The inventory cost parameter $\kappa$ shows intermediate behaviour with 24% valid pairs but strong asymmetry: transitions from plausible to dysfunctional (25,582 pairs) exceeded reverse transitions (7,060 pairs) by a factor of 3.6. Higher inventory costs destabilize markets but occasionally stabilize configurations that were previously dysfunctional, indicating a smooth but directionally biased plausibility boundary.

Adaptative behaviour operates fundamentally differently. It does not vary smoothly across the stable region but rather determines a knife-edge threshold: configurations either lie within a narrow safe zone (functional) or outside it (dysfunctional), with no accessible intermediate states through single-parameter perturbations. This threshold character prevents quantification of its influence on $\Psi$ among stable markets— not because it lacks influence, but because stable markets occupy such a restricted region of ${\lambda }_{\mathrm{adaptive}}$ space that meaningful variation cannot be observed.

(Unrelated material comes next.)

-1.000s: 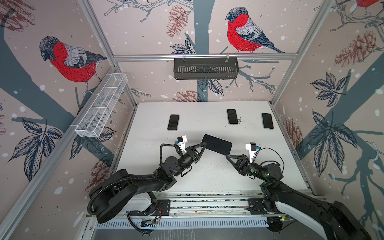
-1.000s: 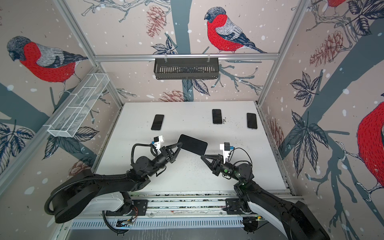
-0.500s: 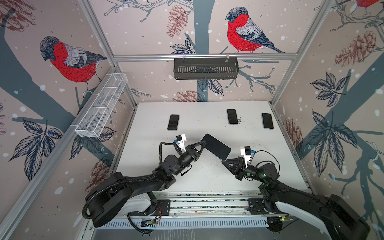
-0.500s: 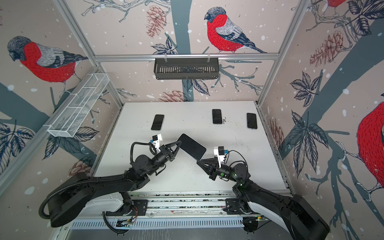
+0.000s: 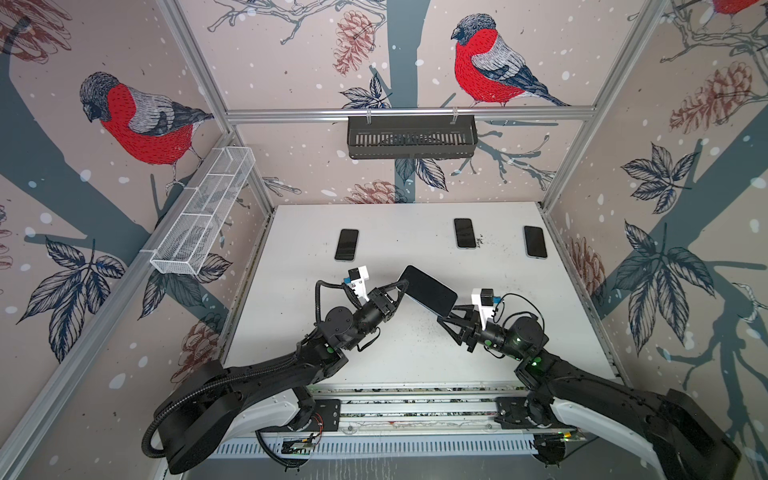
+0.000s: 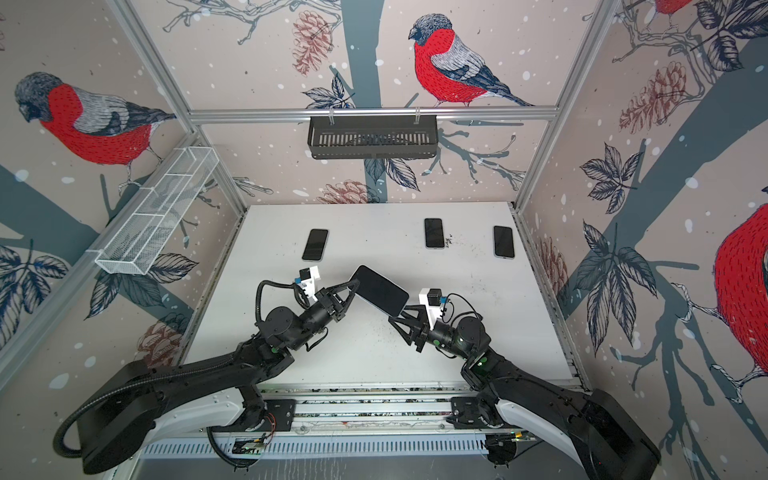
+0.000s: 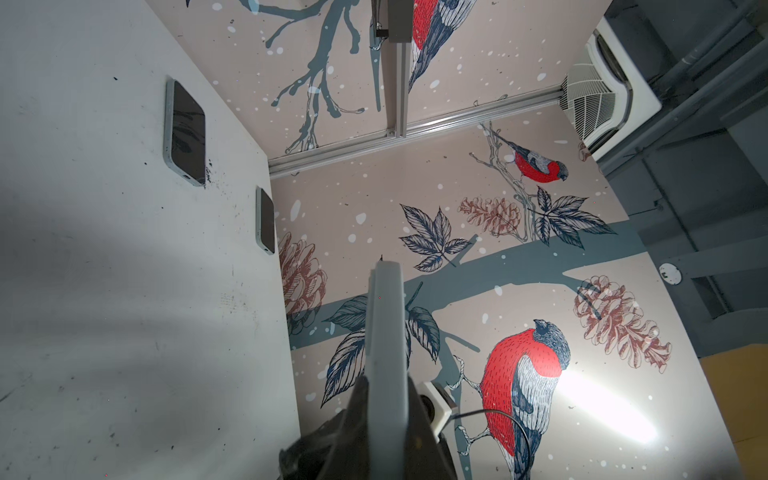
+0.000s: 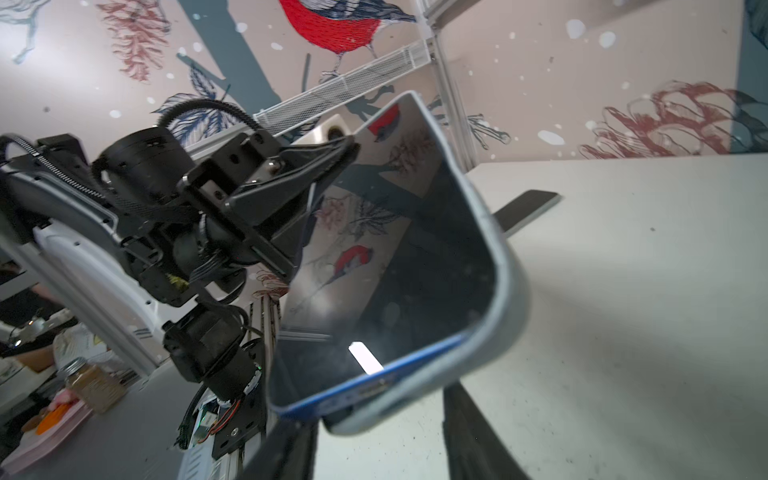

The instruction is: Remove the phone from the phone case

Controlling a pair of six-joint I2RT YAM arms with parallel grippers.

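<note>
Mid-air handover: the left pincer (image 5: 400, 286) is clamping shut on one short end of the cased phone (image 5: 428, 291). It is holding the phone tilted above the middle of the counter (image 5: 540, 332), so the free end is pointing at the right pincer (image 5: 448, 314). That pincer's jaws are standing apart on either side of the lower end, gripping nothing.

In the right wrist view a blue edge is showing beside the pale grey phone case (image 8: 511, 299) at the near corner. This suggests the case is starting to peel there, while the rest of the phone is sitting inside it. Lifting the pair is probably giving the right arm room to pinch the rim alone.

Three other phones (image 5: 464, 233) are lying flat along the counter's back, well apart from the arms. A black basket (image 5: 411, 137) and a white mesh rack (image 5: 203, 216) are hanging on the walls. Nothing appears to be obstructing either arm.
</note>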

The contrast between fragility and performance analyses clarifies adaptation’s role. Its modest fragility index $S_1=0.012$ indicates it does not strongly determine the overall probability of collapse across the full parameter space, likely because most sampled values lie within the safe zone. However, its unidirectional transition pattern reveals that any perturbation in adaptive behaviour— whether increasing or decreasing —precipitates collapse for configurations near the boundary. Adaptation acts as a binary switch rather than a continuous performance modulator: within the safe zone it permits wide structural variation, but any deviation from this zone triggers immediate market failure.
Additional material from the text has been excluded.